### What the exercise asks
Reproduce the entries from their first line up to and including the line with "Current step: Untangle". Leave out everything after it.

————

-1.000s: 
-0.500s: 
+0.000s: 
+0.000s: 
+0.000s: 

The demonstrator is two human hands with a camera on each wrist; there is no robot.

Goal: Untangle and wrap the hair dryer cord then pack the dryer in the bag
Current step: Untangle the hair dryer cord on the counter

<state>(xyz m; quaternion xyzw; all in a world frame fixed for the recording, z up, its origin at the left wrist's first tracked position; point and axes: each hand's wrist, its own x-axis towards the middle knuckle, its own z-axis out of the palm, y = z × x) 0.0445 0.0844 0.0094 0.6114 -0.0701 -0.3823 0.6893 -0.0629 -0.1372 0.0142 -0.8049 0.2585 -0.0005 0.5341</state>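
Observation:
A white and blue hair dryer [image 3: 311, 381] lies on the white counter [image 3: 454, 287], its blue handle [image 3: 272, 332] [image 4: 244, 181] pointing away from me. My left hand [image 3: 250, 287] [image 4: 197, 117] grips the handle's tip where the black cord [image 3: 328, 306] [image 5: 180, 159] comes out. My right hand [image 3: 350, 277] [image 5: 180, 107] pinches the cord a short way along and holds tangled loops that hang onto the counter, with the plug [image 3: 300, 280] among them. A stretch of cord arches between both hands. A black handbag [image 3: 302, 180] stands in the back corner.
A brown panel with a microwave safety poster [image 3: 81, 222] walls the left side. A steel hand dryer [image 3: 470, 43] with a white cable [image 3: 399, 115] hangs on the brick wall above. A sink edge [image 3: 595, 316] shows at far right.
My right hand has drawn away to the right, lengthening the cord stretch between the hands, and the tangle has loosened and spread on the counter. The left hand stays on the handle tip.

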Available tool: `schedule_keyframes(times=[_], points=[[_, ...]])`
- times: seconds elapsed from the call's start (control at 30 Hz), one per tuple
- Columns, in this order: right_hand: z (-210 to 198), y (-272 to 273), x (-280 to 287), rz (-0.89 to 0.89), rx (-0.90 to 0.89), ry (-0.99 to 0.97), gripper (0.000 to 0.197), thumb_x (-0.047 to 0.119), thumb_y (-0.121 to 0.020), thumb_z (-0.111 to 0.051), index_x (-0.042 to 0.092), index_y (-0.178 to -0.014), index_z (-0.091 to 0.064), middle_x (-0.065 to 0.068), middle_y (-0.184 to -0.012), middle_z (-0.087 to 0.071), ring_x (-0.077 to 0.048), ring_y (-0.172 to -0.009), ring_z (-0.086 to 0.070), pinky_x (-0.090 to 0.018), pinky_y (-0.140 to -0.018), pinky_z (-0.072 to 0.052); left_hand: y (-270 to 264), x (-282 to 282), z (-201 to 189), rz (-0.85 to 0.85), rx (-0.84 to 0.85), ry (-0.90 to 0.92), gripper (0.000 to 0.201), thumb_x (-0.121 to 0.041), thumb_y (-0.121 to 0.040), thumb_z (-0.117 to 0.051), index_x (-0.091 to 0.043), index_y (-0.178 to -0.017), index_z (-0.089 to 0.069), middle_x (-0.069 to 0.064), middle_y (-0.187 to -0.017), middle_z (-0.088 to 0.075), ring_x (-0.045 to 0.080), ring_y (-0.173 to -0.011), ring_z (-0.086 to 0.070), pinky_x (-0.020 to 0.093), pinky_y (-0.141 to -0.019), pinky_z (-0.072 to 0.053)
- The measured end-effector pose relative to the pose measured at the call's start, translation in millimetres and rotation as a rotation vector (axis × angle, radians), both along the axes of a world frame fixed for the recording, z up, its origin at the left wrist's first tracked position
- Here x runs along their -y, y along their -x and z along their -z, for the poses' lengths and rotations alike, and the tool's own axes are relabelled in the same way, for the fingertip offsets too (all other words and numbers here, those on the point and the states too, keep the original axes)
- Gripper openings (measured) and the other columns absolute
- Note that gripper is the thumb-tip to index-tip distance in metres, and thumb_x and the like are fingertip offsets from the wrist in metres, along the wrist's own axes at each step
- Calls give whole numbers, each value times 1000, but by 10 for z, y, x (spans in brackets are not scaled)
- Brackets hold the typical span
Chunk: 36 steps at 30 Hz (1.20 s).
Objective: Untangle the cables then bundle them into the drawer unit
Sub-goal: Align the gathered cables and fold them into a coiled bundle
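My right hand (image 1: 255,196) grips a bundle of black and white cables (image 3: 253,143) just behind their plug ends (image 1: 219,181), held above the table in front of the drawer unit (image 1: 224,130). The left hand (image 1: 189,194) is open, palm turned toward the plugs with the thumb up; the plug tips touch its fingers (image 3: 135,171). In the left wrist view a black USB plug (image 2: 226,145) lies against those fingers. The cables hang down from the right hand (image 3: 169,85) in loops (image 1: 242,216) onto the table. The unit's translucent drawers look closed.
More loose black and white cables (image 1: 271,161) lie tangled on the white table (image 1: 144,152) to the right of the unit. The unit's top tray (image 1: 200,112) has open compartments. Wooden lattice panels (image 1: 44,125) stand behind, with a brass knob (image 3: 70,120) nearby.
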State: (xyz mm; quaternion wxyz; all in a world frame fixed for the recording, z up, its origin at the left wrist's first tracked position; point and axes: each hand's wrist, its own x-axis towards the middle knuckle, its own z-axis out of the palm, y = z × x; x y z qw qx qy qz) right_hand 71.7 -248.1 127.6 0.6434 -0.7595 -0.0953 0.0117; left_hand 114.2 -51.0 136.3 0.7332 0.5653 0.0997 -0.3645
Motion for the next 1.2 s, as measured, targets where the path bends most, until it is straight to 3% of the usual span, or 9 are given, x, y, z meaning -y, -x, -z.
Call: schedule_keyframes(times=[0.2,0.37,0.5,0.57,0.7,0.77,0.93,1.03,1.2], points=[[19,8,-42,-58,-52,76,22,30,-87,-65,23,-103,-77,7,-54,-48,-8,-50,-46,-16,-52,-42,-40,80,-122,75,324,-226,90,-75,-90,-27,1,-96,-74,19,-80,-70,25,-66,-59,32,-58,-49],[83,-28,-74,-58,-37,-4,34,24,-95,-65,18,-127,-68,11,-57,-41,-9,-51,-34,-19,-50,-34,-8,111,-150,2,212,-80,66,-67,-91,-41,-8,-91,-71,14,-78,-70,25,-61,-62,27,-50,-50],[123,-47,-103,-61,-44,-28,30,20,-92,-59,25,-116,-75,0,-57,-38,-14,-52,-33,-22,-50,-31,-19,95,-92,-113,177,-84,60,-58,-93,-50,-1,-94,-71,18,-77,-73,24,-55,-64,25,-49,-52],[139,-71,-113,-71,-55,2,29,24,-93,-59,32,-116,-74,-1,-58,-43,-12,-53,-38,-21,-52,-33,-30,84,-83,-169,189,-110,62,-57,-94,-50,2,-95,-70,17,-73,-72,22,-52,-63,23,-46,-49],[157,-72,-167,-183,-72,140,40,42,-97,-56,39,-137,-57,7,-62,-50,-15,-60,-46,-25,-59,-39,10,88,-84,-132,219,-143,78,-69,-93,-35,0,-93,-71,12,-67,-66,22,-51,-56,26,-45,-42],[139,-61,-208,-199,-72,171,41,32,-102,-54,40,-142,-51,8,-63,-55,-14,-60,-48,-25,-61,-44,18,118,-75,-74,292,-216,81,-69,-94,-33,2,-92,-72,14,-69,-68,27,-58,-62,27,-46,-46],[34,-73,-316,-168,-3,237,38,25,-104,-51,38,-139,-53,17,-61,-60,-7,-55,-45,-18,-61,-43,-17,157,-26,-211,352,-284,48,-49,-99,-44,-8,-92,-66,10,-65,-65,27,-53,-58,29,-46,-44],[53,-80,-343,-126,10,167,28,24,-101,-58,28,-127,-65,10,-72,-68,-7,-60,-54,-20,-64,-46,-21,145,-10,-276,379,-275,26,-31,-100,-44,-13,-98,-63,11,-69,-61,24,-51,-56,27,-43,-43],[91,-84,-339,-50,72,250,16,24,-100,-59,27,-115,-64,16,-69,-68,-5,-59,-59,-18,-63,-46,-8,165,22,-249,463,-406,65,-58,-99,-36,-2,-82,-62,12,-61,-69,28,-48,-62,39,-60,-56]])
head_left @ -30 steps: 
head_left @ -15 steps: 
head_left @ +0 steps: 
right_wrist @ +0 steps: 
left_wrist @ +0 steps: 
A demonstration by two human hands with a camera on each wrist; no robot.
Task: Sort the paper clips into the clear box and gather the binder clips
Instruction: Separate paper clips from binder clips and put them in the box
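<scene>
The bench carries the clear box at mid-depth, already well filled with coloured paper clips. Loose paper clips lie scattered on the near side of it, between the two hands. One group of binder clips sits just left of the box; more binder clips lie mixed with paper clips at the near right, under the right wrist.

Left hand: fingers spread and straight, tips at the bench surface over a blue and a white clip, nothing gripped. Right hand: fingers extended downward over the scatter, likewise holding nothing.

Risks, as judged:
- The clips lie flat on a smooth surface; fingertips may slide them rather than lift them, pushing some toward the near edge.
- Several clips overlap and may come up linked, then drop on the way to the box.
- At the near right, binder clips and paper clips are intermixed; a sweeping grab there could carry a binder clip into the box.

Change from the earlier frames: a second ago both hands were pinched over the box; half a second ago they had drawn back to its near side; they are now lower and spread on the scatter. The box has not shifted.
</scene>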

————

### Output for this exercise
-1.000s: 
-0.500s: 
+0.000s: 
+0.000s: 
+0.000s: 

The demonstrator is two human hands with a camera on each wrist; there is no robot.

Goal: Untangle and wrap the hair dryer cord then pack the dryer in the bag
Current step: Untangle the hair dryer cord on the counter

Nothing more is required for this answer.